El dinero y nosotros
La impenetrabilidad de los ricos viejos o antiguos es un asunto fascinante
“Cuando vendo licor, lo llaman contrabando. Cuando mis clientes de Lake Shore Drive lo sirven en bandejas de plata, lo llaman hospitalidad” (Al Capone)
Al Capone tuvo muchos problemas en su vida y causó bastantes más. Uno de esos problemas que él tenía, y el que más le acomplejaba, tuvo que ver con la aristocracia del dinero y sus imposibles normas de obligado cumplimiento. Lo leo en Al Capone: su vida, su legado, su leyenda (Anagrama, 2018), de Deirdre Bair, una disección salvaje y desconcertante sobre el enemigo público número uno. “Cuando vendo licor, lo llaman contrabando. Cuando mis clientes de Lake Shore Drive lo sirven en bandejas de plata, lo llaman hospitalidad”, decía. Pero callaba algo: esos clientes suyos se alegraban de que Capone se dedicase al contrabando de alcohol durante la Ley Seca y celebraban recibir sus cajas, pero jamás le invitaban a quedarse a beber con ellos. El rey del hampa de Chicago profesionalizó el crimen hasta convertirlo en una organización que estudió la Harvard Business School centrándose en los años de más auge, cuando Capone controlaba “centenares de prostíbulos, bares clandestinos y garitos de extrarradio que eran locales de juego y puntos de venta de alcohol y servicios sexuales”. Pero de él a su nueva clase social solo le interesaba la distinción gangsteril, o sea codearse con tipos peligrosos a pesar del esfuerzo de Capone, hijo de inmigrantes italianos que empezó de matón callejero (sin dejar de serlo nunca), en vestirse y comportarse como ellos.

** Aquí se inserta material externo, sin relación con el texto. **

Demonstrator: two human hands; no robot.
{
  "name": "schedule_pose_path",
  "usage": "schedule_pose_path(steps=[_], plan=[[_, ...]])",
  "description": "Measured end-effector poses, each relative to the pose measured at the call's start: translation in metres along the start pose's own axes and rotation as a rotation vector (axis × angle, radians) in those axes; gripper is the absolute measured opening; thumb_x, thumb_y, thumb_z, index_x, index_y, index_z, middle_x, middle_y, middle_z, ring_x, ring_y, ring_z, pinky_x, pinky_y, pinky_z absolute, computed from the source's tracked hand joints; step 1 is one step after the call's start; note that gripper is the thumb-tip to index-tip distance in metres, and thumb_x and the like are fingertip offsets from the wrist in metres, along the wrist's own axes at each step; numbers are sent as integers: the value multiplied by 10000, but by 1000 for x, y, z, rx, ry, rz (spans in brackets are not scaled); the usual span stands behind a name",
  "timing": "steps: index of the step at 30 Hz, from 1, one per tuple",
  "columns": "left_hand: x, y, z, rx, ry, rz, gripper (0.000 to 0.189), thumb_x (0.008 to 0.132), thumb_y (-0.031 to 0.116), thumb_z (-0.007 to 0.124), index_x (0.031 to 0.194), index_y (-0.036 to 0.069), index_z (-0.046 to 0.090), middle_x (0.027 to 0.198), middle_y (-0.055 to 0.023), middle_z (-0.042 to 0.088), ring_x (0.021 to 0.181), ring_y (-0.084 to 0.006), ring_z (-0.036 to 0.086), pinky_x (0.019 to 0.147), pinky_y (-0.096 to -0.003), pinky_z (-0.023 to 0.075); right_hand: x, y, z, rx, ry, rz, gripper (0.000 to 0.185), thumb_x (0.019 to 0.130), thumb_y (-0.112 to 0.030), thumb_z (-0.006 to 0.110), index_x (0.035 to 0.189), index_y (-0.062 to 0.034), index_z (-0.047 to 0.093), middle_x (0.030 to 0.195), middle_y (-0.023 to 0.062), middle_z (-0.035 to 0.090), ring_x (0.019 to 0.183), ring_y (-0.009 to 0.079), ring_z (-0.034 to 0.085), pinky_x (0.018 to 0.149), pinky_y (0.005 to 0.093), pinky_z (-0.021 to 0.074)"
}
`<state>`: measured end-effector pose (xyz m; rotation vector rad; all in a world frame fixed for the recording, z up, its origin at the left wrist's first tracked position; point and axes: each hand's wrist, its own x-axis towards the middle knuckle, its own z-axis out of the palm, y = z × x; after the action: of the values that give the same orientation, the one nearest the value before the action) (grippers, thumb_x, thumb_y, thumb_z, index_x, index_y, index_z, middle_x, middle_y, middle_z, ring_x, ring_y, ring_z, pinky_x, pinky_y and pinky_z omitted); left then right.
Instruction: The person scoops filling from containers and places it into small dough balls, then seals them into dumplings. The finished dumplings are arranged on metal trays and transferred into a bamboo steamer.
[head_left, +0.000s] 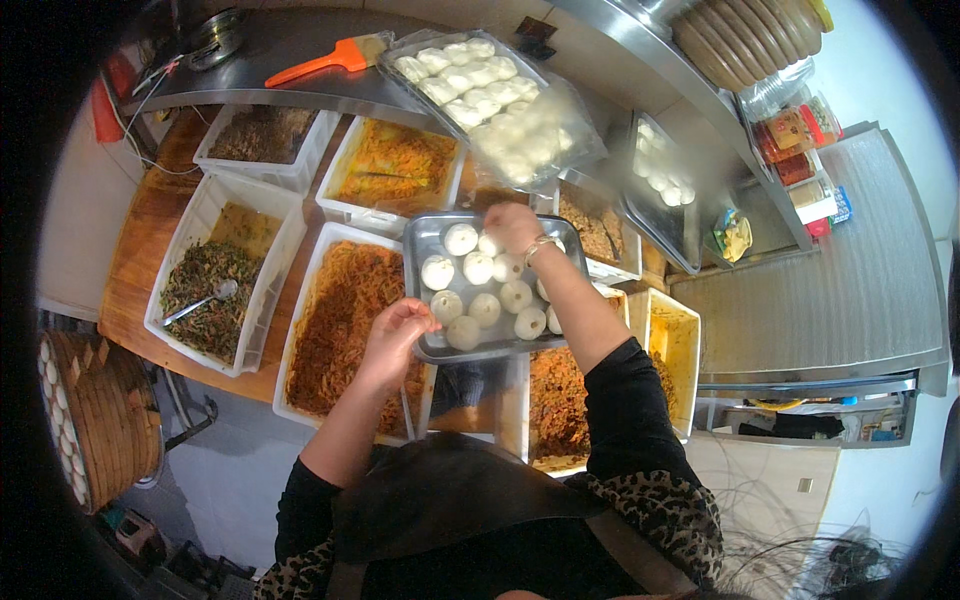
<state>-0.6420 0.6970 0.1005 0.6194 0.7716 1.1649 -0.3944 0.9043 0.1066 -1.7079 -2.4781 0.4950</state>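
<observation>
A dark metal tray (495, 351) sits before me across the filling tubs, holding several round white dough buns (484, 309). Some buns have a small dimple or hole on top. My left hand (399, 336) is at the tray's left rim, thumb and fingertips close together beside the nearest bun (446, 306); whether they pinch anything is unclear. Over the far side of the tray, my right hand (513, 228) is curled above a bun (489, 243) that it partly covers. Its fingertips are hidden, and my right forearm blocks some buns on the right.
White plastic tubs of filling surround the tray, including a greens tub (251, 352) with a metal spoon (201, 301) and an orange shredded-filling tub (281, 375). Behind are a plastic-covered dough tray (480, 94) and an orange-handled brush (319, 66). A bamboo steamer (112, 420) stands left.
</observation>
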Motion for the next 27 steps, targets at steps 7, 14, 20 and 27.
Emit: schedule_pose_path(steps=[7, 14, 20, 27], plan=[[5, 2, -3, 94, -20, 35, 39, 941, 79, 601, 909, 56, 602, 867, -26, 610, 870, -151, 587, 878, -334, 465, 0, -2, 1, -190, -52, -121, 117, 824, -149, 654, 890, -87, 728, 923, 174, 707, 930, 349, 672, 855, 446, 533], [47, 13, -3, 455, 35, 176, 53, 933, 65, 654, 959, 38, 616, 896, 10, 626, 827, -69, 554, 770, -253, 450, -1, -8, -1, 68, 15, 203, 141, 811, -181, 705, 903, -76, 721, 947, 162, 728, 926, 338, 690, 843, 419, 547], [108, 18, 3, 825, 32, 383, 86, 894, 56, 707, 962, 18, 671, 875, -6, 631, 814, -113, 584, 783, -282, 488, -24, -8, -7, 477, 221, 314, 225, 832, -232, 776, 901, -41, 680, 869, 134, 720, 822, 268, 685, 765, 377, 539], [158, 5, 19, 1270, -73, 587, 69, 807, 69, 734, 865, 68, 696, 816, -93, 666, 818, -282, 649, 744, -404, 515, -170, 3, -31, 753, 360, 263, 138, 898, -156, 745, 961, -45, 690, 822, 8, 680, 758, 96, 613, 710, 275, 511]])
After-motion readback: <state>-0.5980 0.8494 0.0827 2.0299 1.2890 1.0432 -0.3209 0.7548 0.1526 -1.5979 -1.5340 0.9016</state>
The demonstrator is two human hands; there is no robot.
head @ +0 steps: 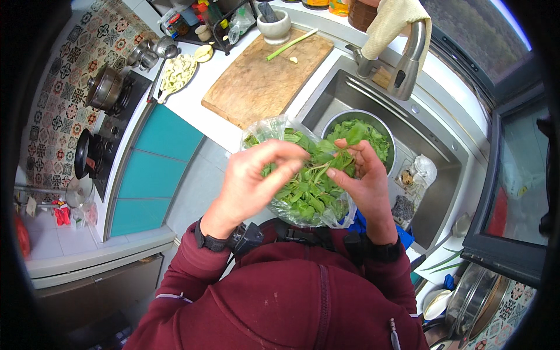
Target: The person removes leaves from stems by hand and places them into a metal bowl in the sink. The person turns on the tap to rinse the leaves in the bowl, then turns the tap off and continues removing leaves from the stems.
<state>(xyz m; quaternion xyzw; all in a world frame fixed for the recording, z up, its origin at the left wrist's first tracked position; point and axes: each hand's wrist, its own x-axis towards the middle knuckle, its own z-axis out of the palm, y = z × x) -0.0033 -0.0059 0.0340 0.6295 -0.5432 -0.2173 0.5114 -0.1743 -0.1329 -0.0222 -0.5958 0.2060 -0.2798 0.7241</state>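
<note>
A clear plastic bag (280, 127) full of leafy greens (306, 197) lies open against the front of my body, below both hands. My right hand (367, 175) holds a sprig of the greens (343, 159) between thumb and fingers, at the bag's right side. Over the bag's left part is my left hand (262, 175), thumb and forefinger bent toward each other and slightly blurred; whether a bit of stem is between them I cannot tell. A round metal pot (392, 135) with more green leaves (380, 135) in it stands in the sink, just beyond my right hand.
On the counter lies a wooden cutting board (245, 78) with a green stalk (291, 44) and a stone mortar (275, 30). A plate of chopped pale food (179, 72) is left of it. The faucet (409, 61) overhangs the steel sink (442, 175); an open window frame (481, 218) is at right.
</note>
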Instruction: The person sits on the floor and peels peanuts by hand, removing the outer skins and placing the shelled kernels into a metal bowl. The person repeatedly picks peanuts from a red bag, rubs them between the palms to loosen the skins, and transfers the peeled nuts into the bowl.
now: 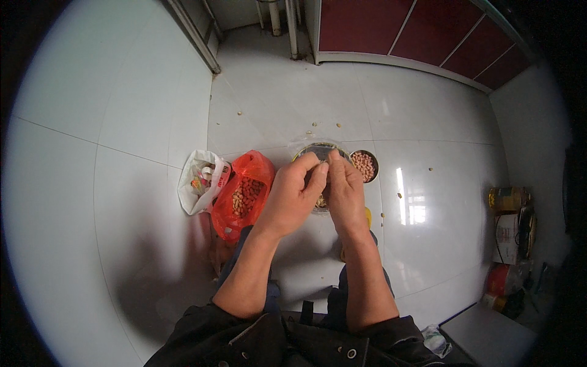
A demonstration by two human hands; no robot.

La impenetrabilidad de los ricos viejos o antiguos es un asunto fascinante que no me ha ocupado ni medio segundo fuera del folio pero muchos dentro. Hay un párrafo espectacular de esa biografía de Bair que te pone a simpatizar con Capone, extorsionador y asesino múltiple, respecto a la clase alta que se divierte con él. Hans Magnus Enzensberger ya escribió que los mafiosos no atracaban bancos, no robaban la nómina de las compañías, sino que eran comerciantes que negociaban con mercancías ilícitas, imponían precios a los minoristas y, de vez en cuando, asesinaban a la competencia; eran, en definitiva, “la prueba de que toda empresa capitalista, llevada a sus últimas consecuencias, se convertía en una organización criminal”.